Sur ma carte d’identité, il est écrit que ma nationalité est juive et sur la carte d’identité de mon voisin qui est un Israélien palestinien, il est écrit que sa nationalité est musulmane, et non pas palestinienne ou chrétienne. Ils essaient d’imposer l’idée qu’ils peuvent jouer avec les identités religieuses et même l’imposer aux chrétiens et aux musulmans. Cela ne fonctionne pas. Et je pense que, où que ce soit dans le monde, la tentative de créer une identité étatique équivalente à une identité religieuse dans le monde moderne ne fonctionne pas.1
Cette crise a conduit de nombreux juifs israéliens à revenir au judaïsme en tant que religion, y compris les juifs arabes qui étaient de toute façon plus traditionnels. Ils se sont alors posé des questions similaires à celles qui se posent dans l’islam politique. Pouvons-nous transposer les écritures juives en documents politiques de notre temps? Pouvons-nous imposer les impératifs de la religion dans le domaine public, dans la politique de l’État, tant sur le plan intérieur que sur le plan extérieur? Pour les Israéliens laïques, c’est une chose avec laquelle ils ne peuvent coexister. Mais ils n’ont pas vraiment de bonne réponse. Que signifie donc être juif si ce n’est pas être un juif religieux? Qu’est-ce qu’un juif laïque? Qu’est-ce qu’un musulman laïque? Ou un chrétien laïque? C’est une crise qui peut exister dans d’autres endroits, mais pas comme dans cette cocotte-minute en Israël où ces questions deviennent vitales et existentielles.
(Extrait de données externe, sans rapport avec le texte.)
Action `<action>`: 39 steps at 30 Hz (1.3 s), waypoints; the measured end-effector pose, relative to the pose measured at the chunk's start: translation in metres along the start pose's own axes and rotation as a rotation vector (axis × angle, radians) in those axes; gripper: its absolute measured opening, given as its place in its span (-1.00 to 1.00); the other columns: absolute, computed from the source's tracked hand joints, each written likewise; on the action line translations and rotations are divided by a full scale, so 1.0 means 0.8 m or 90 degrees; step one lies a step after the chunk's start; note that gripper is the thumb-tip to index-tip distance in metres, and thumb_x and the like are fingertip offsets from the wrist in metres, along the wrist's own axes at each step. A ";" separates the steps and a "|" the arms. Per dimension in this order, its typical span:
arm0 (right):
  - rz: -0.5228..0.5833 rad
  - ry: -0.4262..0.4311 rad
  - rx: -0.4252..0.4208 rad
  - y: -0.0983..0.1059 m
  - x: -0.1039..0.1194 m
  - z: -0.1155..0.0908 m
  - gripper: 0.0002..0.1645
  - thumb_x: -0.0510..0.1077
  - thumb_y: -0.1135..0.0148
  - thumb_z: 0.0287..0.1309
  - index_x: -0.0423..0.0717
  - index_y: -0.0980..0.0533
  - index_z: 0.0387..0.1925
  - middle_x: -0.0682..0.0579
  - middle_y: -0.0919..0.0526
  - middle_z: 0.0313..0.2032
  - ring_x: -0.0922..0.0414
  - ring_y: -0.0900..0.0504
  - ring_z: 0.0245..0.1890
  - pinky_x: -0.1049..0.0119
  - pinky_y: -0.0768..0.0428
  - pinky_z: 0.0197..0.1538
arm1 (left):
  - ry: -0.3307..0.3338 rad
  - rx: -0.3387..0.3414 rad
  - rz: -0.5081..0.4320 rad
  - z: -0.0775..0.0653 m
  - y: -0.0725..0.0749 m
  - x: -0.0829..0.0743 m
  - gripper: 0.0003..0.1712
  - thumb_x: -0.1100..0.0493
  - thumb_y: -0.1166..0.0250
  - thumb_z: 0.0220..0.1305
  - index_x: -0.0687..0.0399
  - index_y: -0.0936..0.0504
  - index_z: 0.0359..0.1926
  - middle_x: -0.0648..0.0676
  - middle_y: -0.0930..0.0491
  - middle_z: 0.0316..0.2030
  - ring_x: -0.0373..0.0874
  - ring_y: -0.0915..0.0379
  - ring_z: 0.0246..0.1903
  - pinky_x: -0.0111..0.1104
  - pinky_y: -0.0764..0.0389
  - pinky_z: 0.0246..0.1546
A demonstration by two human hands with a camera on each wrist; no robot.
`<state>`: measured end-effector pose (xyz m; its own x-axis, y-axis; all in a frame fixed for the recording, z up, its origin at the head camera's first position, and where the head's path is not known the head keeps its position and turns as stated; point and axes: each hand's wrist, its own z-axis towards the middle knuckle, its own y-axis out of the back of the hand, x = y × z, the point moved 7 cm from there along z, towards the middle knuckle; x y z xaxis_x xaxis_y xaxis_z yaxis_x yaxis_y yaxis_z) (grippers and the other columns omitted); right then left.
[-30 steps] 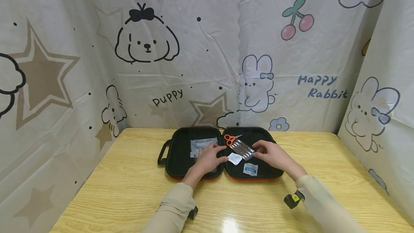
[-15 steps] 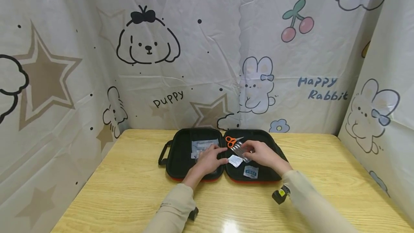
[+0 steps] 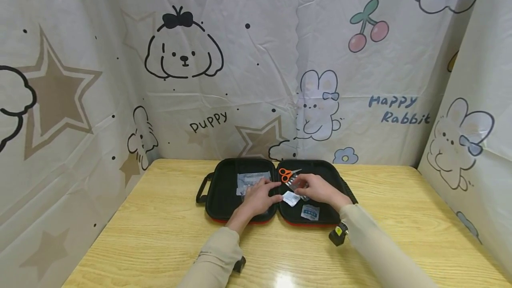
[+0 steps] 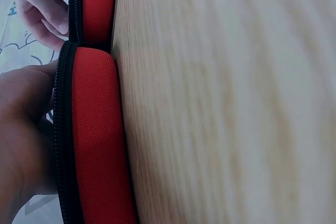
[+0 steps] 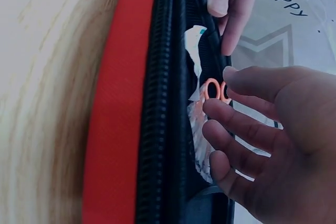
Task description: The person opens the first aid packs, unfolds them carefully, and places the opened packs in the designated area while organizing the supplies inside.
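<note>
A black zip case (image 3: 219,197) with red outer sides lies unfolded on the table. My left hand (image 3: 258,198) rests over the case's middle fold, fingers extended and thumb spread. My right hand (image 3: 318,189) is over the right half, its loosely bent fingers close above a clear packet (image 3: 293,182) of slim silver tools and covering part of it. In the right wrist view, thumb and fingertips stand apart beside the packet. Small scissors (image 3: 285,174) with orange handles lie at the packet's upper end. A white sachet (image 3: 290,198) sits between the hands, and a blue-and-white sachet (image 3: 310,212) lies nearer the front.
Flat clear-and-grey packaging (image 3: 252,177) lies in the case's left half, partly behind my left hand. A carry handle (image 3: 202,189) sticks out on the left. The wooden table (image 3: 152,230) meets a printed cloth (image 3: 256,79) at the back and sides.
My right hand has moved left from the tool packet's right end to above its middle, covering more of it. The left hand has stayed at the fold.
</note>
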<state>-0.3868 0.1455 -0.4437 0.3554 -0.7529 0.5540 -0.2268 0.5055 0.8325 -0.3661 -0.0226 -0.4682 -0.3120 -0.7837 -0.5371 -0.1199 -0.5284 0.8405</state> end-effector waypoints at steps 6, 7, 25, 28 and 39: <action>0.001 -0.009 0.019 -0.006 -0.003 0.008 -0.64 -0.17 -0.40 0.13 -0.15 -0.63 -0.02 0.00 -0.71 -0.23 0.16 -0.60 -0.27 0.22 -0.60 -0.20 | 0.008 -0.004 0.004 -0.001 0.001 0.000 -0.44 -0.14 -0.26 0.35 -0.21 -0.51 0.33 0.14 -0.42 0.21 0.12 -0.38 0.23 0.15 -0.18 0.28; 0.003 -0.010 0.027 -0.008 -0.004 0.009 -0.63 -0.15 -0.41 0.12 -0.14 -0.62 -0.02 0.01 -0.70 -0.23 0.16 -0.60 -0.27 0.22 -0.60 -0.19 | 0.008 -0.004 0.004 -0.001 0.001 0.000 -0.44 -0.14 -0.26 0.35 -0.21 -0.51 0.33 0.14 -0.42 0.21 0.12 -0.38 0.22 0.16 -0.18 0.28; 0.002 -0.007 0.099 -0.028 -0.018 0.011 -0.39 -0.09 -0.52 -0.01 -0.08 -0.58 0.13 0.08 -0.58 -0.34 0.18 -0.49 -0.33 0.26 -0.46 -0.19 | 0.007 -0.004 -0.002 0.000 -0.001 0.001 -0.44 -0.15 -0.25 0.35 -0.20 -0.51 0.33 0.14 -0.42 0.21 0.13 -0.38 0.22 0.16 -0.17 0.28; 0.001 0.008 0.087 -0.027 -0.018 0.011 -0.44 -0.10 -0.52 0.00 -0.09 -0.60 0.08 0.09 -0.59 -0.34 0.19 -0.48 -0.33 0.27 -0.46 -0.19 | 0.007 -0.005 -0.003 -0.001 -0.001 0.000 -0.45 -0.13 -0.26 0.35 -0.19 -0.51 0.32 0.14 -0.42 0.21 0.13 -0.38 0.21 0.15 -0.19 0.26; 0.066 0.037 0.019 0.004 -0.018 -0.008 -0.84 -0.21 -0.34 0.18 -0.07 -0.63 -0.17 0.07 -0.65 -0.45 0.19 -0.60 -0.46 0.32 -0.62 -0.36 | 0.006 -0.008 0.001 -0.001 -0.001 -0.001 -0.45 -0.12 -0.26 0.35 -0.20 -0.51 0.32 0.15 -0.43 0.19 0.13 -0.39 0.20 0.10 -0.23 0.23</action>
<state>-0.3866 0.1608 -0.4493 0.3808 -0.6706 0.6367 -0.2920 0.5661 0.7709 -0.3651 -0.0220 -0.4685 -0.3029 -0.7876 -0.5366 -0.1080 -0.5311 0.8404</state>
Chris Hedges : Lorsque Thucydide a parlé de l’expansion de l’empire athénien, il a écrit que «la tyrannie qu’Athènes a imposée aux autres, elle se l’est finalement imposée à elle-même». Dans quelle mesure la tyrannie qu’Israël a imposée aux Palestiniens occupés s’impose-t-elle maintenant à elle-même?
Ilan Pappé : Nous avions des indications claires. Elles existaient déjà, mais je pense que le 7 octobre a été un prétexte pour que cette tyrannie soit dirigée contre des citoyens israéliens libres penseurs qui, par définition, sont aussis des juifs. Nous avons un cas clair en la personne du professeur d’histoire de Petah Tikva.
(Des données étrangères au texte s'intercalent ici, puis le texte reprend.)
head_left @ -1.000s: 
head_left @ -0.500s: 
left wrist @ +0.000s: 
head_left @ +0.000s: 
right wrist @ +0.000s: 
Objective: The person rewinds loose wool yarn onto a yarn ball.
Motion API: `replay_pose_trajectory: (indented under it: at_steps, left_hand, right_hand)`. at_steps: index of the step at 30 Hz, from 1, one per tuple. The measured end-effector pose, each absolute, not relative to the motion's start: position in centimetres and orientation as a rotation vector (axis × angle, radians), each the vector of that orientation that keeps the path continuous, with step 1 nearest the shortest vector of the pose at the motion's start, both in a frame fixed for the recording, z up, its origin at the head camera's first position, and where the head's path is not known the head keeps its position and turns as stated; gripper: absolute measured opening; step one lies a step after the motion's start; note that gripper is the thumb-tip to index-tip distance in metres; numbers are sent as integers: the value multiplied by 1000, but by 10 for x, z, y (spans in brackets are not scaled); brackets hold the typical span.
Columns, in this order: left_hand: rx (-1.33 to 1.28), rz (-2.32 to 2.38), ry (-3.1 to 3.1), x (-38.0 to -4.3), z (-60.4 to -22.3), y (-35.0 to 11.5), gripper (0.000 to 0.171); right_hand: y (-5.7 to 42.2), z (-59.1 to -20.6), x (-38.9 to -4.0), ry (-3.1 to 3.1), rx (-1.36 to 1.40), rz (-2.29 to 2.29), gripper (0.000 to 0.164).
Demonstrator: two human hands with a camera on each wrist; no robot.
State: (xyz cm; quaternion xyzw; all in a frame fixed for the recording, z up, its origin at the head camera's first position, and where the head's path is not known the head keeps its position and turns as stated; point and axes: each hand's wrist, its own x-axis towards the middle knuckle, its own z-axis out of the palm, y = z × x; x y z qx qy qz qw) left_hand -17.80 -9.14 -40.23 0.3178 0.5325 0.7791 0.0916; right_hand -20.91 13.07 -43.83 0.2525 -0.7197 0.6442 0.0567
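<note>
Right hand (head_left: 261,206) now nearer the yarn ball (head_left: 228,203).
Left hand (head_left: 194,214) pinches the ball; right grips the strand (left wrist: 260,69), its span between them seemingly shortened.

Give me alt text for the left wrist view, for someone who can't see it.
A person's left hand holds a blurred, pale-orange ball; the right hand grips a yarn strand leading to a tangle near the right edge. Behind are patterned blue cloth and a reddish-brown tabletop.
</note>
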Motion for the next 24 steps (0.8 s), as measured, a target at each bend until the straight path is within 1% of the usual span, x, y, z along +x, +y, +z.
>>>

Il n’a fait que partager avec ses élèves des points de vue alternatifs à ceux qu’ils entendent dans les médias israéliens. Il a été arrêté pendant quelques jours avant d’être relâché. Toute tentative de la part de citoyens palestiniens d’Israël ou de citoyens israéliens antisionistes d’exprimer des doutes ou même de dire qu’il faut comprendre le contexte du 7 octobre est considérée par la police comme une incitation au terrorisme. Comme le savent tous les historiens, il est inévitable que cela ne se limite jamais à un groupe de personnes particulier. On finit donc par utiliser ce pouvoir contre son propre peuple. Ce qui compte, c’est la personne qui utilise le pouvoir.
Il existe en Israël des sociologues critiques très importants, dont je ne fais pas partie, mais ils ont suivi la manière dont les échelons supérieurs du service de sécurité israélien, les échelons supérieurs de l’armée, sont désormais peuplés par ce que j’appelle l’État de Judée, à savoir les colons. Les colons religieux nationaux occupent désormais une position très importante. L’exemple ultime est bien sûr le terroriste de l’État de Judée, Ben-Gvir, qui occupe le poste de ministre de la Sécurité intérieure.
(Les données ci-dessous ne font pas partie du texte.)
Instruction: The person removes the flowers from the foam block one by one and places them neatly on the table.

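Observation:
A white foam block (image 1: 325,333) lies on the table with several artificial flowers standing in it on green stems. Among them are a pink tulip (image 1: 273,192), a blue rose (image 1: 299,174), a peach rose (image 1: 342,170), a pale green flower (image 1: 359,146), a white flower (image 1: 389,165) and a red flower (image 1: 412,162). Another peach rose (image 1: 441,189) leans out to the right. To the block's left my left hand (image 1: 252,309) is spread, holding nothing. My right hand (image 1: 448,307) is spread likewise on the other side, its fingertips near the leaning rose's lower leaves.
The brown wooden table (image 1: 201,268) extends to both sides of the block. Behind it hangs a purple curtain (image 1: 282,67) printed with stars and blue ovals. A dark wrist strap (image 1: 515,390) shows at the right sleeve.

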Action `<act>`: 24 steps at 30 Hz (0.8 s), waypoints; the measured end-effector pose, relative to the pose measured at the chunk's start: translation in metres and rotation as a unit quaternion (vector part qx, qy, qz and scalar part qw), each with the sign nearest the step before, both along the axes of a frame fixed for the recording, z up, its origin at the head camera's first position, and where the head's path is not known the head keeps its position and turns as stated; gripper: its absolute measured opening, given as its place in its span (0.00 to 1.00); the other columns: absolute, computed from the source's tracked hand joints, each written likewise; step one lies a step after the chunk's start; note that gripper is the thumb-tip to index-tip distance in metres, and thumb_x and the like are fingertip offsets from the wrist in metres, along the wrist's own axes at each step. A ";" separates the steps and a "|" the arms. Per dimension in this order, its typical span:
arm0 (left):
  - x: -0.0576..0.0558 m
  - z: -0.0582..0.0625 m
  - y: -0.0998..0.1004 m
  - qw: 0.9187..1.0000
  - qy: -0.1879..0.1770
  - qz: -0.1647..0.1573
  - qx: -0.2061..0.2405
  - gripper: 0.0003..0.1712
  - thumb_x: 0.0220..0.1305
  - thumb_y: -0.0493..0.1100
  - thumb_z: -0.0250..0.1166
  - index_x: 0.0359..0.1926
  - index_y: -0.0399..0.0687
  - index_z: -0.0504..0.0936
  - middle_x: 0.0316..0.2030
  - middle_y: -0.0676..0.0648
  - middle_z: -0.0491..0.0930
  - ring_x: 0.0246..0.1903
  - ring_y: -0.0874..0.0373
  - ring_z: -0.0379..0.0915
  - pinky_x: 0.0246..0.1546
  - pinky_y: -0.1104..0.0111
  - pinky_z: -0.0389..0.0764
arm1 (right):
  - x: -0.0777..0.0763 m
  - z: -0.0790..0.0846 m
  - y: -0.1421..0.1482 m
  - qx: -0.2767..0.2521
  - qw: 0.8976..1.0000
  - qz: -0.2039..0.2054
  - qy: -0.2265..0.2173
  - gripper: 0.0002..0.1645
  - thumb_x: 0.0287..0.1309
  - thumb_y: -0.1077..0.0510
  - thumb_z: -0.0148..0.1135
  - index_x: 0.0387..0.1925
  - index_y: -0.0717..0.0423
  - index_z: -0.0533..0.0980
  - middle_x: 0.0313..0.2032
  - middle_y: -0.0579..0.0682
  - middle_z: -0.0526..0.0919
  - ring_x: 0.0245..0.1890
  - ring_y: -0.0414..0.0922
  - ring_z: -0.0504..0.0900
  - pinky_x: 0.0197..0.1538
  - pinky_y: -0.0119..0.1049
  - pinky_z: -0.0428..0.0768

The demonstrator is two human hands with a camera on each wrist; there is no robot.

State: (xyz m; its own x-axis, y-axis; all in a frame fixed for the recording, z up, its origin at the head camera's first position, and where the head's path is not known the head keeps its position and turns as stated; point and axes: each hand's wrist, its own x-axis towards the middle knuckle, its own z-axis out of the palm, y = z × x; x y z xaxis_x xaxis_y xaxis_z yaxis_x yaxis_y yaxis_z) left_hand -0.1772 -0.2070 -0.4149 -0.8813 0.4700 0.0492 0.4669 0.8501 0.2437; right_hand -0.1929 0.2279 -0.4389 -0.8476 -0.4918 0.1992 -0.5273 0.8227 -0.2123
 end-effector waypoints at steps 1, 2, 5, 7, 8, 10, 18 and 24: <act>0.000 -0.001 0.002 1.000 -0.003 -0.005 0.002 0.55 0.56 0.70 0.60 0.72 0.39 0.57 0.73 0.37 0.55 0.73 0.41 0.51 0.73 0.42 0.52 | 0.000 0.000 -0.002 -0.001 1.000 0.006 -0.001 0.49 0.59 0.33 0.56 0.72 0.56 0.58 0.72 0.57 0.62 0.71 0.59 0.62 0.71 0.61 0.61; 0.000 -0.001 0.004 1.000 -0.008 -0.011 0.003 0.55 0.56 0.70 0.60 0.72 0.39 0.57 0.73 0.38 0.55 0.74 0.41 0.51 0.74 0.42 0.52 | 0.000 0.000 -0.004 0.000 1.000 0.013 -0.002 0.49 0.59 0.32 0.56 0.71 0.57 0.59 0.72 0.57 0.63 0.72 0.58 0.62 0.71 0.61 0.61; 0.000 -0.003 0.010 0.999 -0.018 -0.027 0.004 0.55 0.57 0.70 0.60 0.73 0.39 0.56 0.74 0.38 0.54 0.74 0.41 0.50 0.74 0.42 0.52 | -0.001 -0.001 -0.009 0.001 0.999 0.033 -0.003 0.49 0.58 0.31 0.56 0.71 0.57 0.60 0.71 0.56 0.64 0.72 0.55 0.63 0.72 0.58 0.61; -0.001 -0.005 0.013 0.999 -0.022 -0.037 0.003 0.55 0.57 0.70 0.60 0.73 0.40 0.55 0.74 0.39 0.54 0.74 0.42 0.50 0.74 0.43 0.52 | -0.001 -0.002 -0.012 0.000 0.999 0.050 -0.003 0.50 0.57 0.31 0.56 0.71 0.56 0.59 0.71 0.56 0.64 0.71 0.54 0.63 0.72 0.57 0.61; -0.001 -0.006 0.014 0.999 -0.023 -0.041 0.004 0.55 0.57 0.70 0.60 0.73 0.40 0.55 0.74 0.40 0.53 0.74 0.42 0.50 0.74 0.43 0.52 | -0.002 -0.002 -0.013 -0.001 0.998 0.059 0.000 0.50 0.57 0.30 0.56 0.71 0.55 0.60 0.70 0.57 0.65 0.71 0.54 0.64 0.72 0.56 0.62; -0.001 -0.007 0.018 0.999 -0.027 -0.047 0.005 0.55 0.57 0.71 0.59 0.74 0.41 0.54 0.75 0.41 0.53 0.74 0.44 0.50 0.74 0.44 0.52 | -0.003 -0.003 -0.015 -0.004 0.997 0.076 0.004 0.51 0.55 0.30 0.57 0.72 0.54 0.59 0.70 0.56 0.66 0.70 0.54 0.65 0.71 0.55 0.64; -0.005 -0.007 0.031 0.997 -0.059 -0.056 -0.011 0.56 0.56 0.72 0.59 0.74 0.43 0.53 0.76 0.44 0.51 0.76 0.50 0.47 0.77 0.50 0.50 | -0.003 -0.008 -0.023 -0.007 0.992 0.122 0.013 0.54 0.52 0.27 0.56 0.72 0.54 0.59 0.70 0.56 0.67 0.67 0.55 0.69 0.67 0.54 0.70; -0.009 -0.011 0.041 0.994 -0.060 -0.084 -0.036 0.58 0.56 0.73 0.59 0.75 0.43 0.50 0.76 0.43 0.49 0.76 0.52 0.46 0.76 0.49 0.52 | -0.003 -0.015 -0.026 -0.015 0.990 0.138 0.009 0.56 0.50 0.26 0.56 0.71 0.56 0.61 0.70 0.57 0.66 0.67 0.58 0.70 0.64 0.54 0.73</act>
Il y a donc aussi au sommet quelqu’un qui n’hésite pas à utiliser contre les Israéliens qui pensent librement, qu’ils soient juifs ou arabes, les mêmes moyens qu’il veut utiliser contre les Palestiniens. Même s’il est un peu la risée de ses propres subordonnés, il y a sous ses ordres des gens importants qui appartiennent en fait à la fonction publique et qui ne sont pas élus politiquement. Mais ils viennent de cette pépinière idéologique qui considère les gens comme moi comme aussi dangereux que n’importe quel Palestinien, et c’est quelque chose qui se propage maintenant en Israël.
7 octobre – conséquences directes
Chris Hedges : Parlons du 7 octobre, à la fois de ses effets au niveau micro et, en tant qu’historien, au niveau macro.
Ilan Pappé : L’impact au niveau micro est vraiment bizarre et j’essaie de le comprendre. Je commence à le comprendre. Commençons par la société israélo-juive. Il y a ce mélange presque impossible d’incrédulité totale dans la capacité de l’État juif à vous défendre ou même à vous fournir les services les plus fondamentaux. Il s’agit donc d’un effondrement total de la confiance en la capacité de l’État à subvenir à vos besoins. Ce n’est pas seulement parce que l’armée n’a pas réussi à vous défendre, mais aussi parce que l’État n’était plus là après le 7 octobre. Je ne sais pas dans quelle mesure les gens en sont conscients, mais l’État n’a plus fonctionné pendant environ deux mois, ni au niveau social, ni au niveau économique. C’est la société civile qui s’en est chargée. Le gouvernement n’a pas du tout aidé les personnes expulsées du nord ou du sud.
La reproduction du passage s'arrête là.